Para a pobre pastora, a situação também era angustiante. Ardia em vontade de desabafar, de contar o seu segredo — mas tinha medo que a moura encantada viesse a saber... 
Conseguiu resistir nos três primeiros dias. No quarto dia já foi muito difícil, pois sentia em cima de si os olhares desconfiados e inquietos da Comadre Josefa. E, nessa noite, a Rosinha teve um pesadelo pavoroso, gritando alucinada e acabando por cair da cama abaixo... 
Foi isso precisamente que deu uma grande ideia à Comadre Josefa. Na quinta noite, sorrateiramente, ajudou à Rosinha a deitar-se e ficou junto dela. 
— Se precisares de alguma coisa, estou aqui ao pé de ti. 
Rosinha ficou mais aflita. Teve receio de sonhar alto e contar tudo sem dar por isso. Não seria melhor escolher a escuridão da noite e confessar o seu segredo à Comadre Josefa? Ninguém mais ficaria a saber, com certeza. E a essas horas da noite, e ali, as duas fechadas em casa, a moura não daria por coisa alguma. Então resolveu-se. 
— Mãe Josefa... 
— Que é, minha filha? 
— Está acordada? 
— Estou. E tu? 
— Eu também estou! 
— Queres alguma coisa? 
— Quero... Quero contar-lhe um segredo! 
A outra aproximou-se mais, cheia de contentamento. 
— Eu bem me parecia que tu tinhas um segredo... 
— Pois tenho… e sabe uma coisa? 
— O que é? 
Rosinha, apesar de tudo, baixou ainda a voz. 
— O segredo... é a respeito da linda moura de Souane! 
— Que dizes tu? 
O grito da Comadre Josefa quase fez estremecer a casa. Foi a vez de Rosinha recomendar menos barulho. Era preciso que ninguém mais viesse a conhecer o segredo. Senão... 
E ali mesmo, em tom de surdina, sustendo as palpitações do coração, Rosinha narrou tudo o que se passara no seu encontro com a linda moura de Souane e as promessas que esta fizera, se ela a conseguisse salvar. 
— Mas tens a certeza de que a viste e que falaste com ela? 
— Tanta... como a que tenho de a ver a si e de estar a falar consigo!

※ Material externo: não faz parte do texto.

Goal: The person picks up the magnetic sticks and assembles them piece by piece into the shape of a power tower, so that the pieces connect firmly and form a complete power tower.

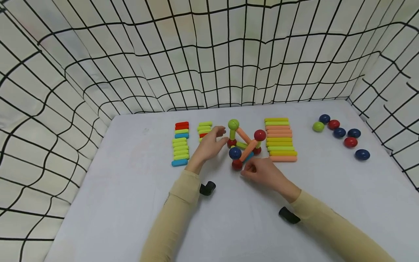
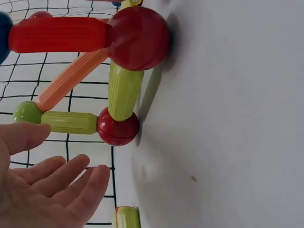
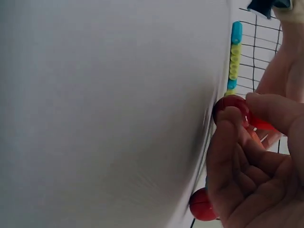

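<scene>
Magnetic balls and sticks form a standing frame. Its green ball (image 1: 234, 124), blue ball (image 1: 235, 153) and upper red ball (image 1: 260, 135) sit above other red balls on the table. Orange sticks (image 1: 248, 150) run between the upper balls; a red stick (image 2: 57, 35) stands under the blue one. My left hand (image 1: 211, 145) is at the frame's left side, fingers spread, thumb overlapping the upright yellow-green stick (image 2: 71, 122) in the left wrist view. My right hand (image 1: 263, 173) has loosely bent fingers, their tips right beside the near lower red ball (image 1: 237, 165).
Short sticks (image 1: 180, 147) lie in columns left of the frame, partly behind my left hand. Longer yellow, green and orange sticks (image 1: 279, 139) lie in a column to the right. Several loose balls (image 1: 339, 133) rest farther right. Black netting (image 1: 242, 54) surrounds the white table (image 1: 124, 189).
</scene>
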`<action>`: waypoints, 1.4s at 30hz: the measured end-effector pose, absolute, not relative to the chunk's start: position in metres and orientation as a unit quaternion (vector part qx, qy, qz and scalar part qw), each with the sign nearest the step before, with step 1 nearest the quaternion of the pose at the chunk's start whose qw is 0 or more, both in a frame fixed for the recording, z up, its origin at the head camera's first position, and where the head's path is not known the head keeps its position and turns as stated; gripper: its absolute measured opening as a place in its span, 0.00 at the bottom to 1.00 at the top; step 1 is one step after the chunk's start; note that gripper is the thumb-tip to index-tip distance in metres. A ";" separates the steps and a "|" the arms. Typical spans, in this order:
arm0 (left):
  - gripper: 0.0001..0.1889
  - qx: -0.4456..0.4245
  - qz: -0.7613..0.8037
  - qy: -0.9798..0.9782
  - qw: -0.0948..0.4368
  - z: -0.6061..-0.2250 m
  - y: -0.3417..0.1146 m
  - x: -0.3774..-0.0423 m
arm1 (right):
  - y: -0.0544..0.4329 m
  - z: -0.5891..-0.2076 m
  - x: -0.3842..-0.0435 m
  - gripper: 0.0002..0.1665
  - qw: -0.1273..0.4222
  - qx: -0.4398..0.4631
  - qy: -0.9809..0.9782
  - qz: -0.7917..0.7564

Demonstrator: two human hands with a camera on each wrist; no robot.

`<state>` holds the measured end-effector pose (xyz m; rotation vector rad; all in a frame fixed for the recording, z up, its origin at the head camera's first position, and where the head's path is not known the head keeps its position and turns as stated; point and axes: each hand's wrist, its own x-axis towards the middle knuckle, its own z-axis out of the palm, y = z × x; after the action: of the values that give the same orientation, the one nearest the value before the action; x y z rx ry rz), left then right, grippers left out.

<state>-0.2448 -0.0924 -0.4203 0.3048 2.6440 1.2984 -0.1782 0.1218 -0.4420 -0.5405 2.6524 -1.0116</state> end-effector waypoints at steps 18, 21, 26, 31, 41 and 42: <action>0.21 0.115 0.466 0.866 0.137 -0.430 -0.100 -0.239 | 0.125 -0.433 -0.181 0.17 0.132 -0.187 0.937 -0.265; 0.19 0.106 0.464 0.870 0.132 -0.430 -0.103 -0.235 | 0.134 -0.433 -0.183 0.13 0.129 -0.185 0.938 -0.262; 0.15 0.111 0.461 0.871 0.128 -0.430 -0.107 -0.230 | 0.145 -0.430 -0.188 0.11 0.116 -0.188 0.939 -0.262; 0.19 0.134 0.453 0.871 0.138 -0.430 -0.111 -0.226 | 0.151 -0.428 -0.193 0.09 0.096 -0.172 0.942 -0.272; 0.21 0.147 0.439 0.864 0.197 -0.434 -0.111 -0.218 | 0.158 -0.431 -0.202 0.06 0.029 -0.173 0.938 -0.298; 0.20 0.149 0.436 0.865 0.198 -0.434 -0.111 -0.218 | 0.159 -0.432 -0.202 0.06 0.025 -0.175 0.937 -0.302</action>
<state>-0.2183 -0.1114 -0.4345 0.4178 2.4213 1.2197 -0.2019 0.1588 -0.4318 -0.5406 2.8982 -0.9339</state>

No dia aprazado — e nunca o tempo, para ela, levara tanto tempo a passar — Rosinha lá voltou com o seu rebanho, pelo caminho percorrido uma semana antes. Fácil foi descobrir o penedo onde a moura aparecera. 
Aliás, ela já lá estava, como que à espera da pastorinha. Esta sentiu-se cheia de febre. Teria a moura descoberto que ela atraiçoara a combinação feita? E não se enganava, infelizmente... 
Assim que a viu, a linda moura de Souane rompeu num choro de amargura. Num choro de infinita tristeza. 
— Traidora! Traidora! Deste cabo de mim e de ti! 
— Mas... mas... 
Rosinha bem quis falar, explicar-se, esclarecer a moura. Mas a palavras faltavam-lhe. E, no fundo, ela sentia-se culpada. 
Foi portanto a outra que voltou a dizer entre lágrimas: 
— Estamos perdidas as duas... Perdidas para sempre... Eu ficarei aqui mais encantada do que nunca... E tu nunca mais pararás no teu caminho. É o castigo que te dou, por teres faltado à tua promessa!  
E nesse mesmo instante, como que dominada por um pensamento tresloucado, a linda moura de Souane correu para a beira do penedo e atirou-se às águas do rio. Chorando... Chorando... 
E também nesse mesmo instante, Rosinha, a pastora, fugiu dali, correndo pelas margens do Rabaçal como uma doida perseguida pela sua própria fatalidade. Correndo e chorando também. Até se perder na distância, para não mais ser vista... 

De tudo isso, ficaram apenas, diz o povo dos arredores, gravados no penedo os sinais da sertã e da colher com que a moura cozinhava os seus alimentos. E ficou igualmente o choro da linda moura encantada de Souane, que continua a escutar-se de mistura com o marulhar das água do rio Rabaçal...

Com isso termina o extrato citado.